TASK:
The stretch wanted below opens at the line containing "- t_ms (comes" and closes at the line containing "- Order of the". Please return it exactly, with no other lines.

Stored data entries
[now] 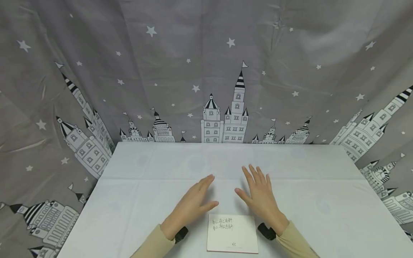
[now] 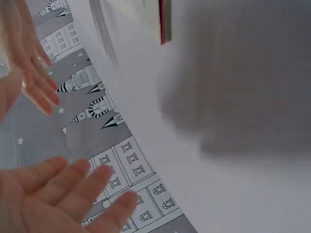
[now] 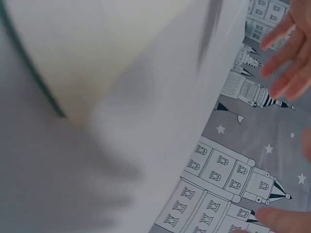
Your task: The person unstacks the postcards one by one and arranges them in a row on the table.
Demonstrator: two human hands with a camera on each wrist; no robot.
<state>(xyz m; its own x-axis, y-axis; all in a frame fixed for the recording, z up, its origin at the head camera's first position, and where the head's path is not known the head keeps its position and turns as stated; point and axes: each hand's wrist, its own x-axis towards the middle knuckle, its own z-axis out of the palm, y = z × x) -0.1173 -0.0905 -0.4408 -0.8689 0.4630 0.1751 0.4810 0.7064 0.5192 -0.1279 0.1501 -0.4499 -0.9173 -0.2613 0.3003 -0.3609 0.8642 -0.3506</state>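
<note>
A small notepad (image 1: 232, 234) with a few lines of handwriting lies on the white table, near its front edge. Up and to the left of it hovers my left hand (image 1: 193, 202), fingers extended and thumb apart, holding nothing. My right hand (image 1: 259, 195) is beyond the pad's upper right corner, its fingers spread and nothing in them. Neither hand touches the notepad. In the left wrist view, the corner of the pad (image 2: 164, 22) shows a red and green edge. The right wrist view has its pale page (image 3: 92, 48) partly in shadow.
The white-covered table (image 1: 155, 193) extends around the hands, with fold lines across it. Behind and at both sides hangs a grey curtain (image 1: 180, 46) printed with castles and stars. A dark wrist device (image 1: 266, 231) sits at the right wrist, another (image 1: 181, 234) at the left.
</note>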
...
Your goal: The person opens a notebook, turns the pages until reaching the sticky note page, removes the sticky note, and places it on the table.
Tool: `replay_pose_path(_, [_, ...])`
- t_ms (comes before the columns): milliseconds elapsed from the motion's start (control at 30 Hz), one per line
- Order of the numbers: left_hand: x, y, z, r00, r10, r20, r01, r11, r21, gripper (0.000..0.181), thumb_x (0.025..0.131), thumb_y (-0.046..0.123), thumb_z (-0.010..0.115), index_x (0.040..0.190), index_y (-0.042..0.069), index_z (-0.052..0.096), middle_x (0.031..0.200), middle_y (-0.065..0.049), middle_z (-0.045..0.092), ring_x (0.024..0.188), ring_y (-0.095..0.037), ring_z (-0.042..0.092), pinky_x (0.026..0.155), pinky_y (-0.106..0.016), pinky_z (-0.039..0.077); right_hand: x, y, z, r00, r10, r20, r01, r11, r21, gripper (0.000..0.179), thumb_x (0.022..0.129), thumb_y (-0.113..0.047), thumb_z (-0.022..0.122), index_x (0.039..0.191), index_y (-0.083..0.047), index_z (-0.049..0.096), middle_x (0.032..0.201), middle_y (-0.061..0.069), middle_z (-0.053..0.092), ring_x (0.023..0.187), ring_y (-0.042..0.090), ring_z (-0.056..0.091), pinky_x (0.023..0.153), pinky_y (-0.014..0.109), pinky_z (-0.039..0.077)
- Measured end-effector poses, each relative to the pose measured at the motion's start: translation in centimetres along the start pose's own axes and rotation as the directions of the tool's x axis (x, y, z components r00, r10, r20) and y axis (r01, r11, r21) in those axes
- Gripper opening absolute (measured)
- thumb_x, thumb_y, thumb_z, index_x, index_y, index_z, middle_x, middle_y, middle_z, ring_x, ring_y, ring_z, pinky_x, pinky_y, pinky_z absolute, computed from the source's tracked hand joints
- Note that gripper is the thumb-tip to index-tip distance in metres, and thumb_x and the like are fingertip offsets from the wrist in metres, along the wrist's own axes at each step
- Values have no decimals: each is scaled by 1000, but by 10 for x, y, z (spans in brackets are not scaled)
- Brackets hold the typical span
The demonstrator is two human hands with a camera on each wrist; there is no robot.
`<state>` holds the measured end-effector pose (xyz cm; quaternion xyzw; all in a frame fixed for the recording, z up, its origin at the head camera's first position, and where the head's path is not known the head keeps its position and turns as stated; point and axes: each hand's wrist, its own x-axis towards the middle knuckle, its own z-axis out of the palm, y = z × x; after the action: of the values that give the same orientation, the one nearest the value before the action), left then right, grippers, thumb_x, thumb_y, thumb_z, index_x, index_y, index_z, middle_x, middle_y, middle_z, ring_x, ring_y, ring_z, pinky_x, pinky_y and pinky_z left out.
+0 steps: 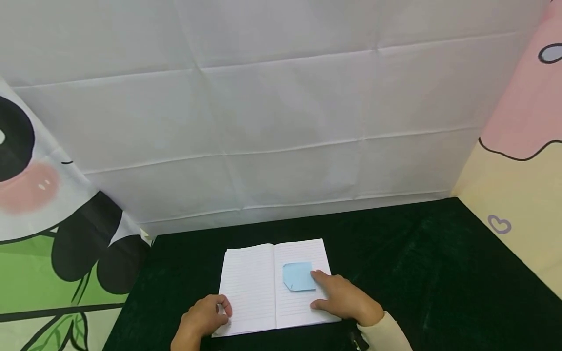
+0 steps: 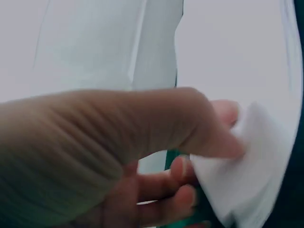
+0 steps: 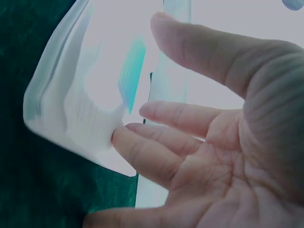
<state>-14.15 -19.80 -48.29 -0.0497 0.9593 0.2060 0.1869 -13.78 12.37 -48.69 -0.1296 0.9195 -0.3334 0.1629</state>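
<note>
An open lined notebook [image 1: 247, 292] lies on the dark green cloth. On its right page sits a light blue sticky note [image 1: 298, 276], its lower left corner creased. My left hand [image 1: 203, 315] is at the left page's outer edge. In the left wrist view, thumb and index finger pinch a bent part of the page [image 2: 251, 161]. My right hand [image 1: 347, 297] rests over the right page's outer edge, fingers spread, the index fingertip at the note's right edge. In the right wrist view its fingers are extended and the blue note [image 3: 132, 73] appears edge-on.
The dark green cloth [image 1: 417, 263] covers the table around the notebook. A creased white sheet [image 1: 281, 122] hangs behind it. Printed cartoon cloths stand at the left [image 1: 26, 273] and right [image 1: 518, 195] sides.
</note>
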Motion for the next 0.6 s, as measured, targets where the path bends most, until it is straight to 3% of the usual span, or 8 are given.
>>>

RESPONSE TO THE EXERCISE:
- t_ms (comes before the columns): milliseconds elapsed from the motion's start (control at 30 Hz), one per line
- Order of the numbers: left_hand: x, y, z, r00, r10, r20, r01, r11, r21, gripper (0.000..0.181), thumb_x (0.025..0.131), thumb_y (-0.046..0.123), thumb_z (-0.010..0.115), index_x (0.040..0.190), index_y (-0.042..0.069), index_z (-0.052..0.096), middle_x (0.031..0.200), middle_y (-0.065..0.049), middle_z (-0.045..0.092), ring_x (0.024..0.188), ring_y (-0.095..0.037), ring_z (-0.042..0.092), pinky_x (0.026..0.155), pinky_y (-0.106..0.016), pinky_z (-0.039..0.077); right_hand: x, y, z, r00, r10, r20, r01, r11, r21, gripper (0.000..0.179), thumb_x (0.022..0.129), thumb_y (-0.113..0.047), thumb_z (-0.022..0.122), index_x (0.039..0.191), index_y (-0.083..0.047), index_z (-0.049..0.096), middle_x (0.032..0.201), middle_y (-0.061..0.069), middle_z (-0.053..0.092), ring_x (0.023..0.187), ring_y (-0.042..0.090), ring_z (-0.056..0.091), pinky_x (0.023..0.153), pinky_y (-0.014..0.109), pinky_z (-0.039..0.077)

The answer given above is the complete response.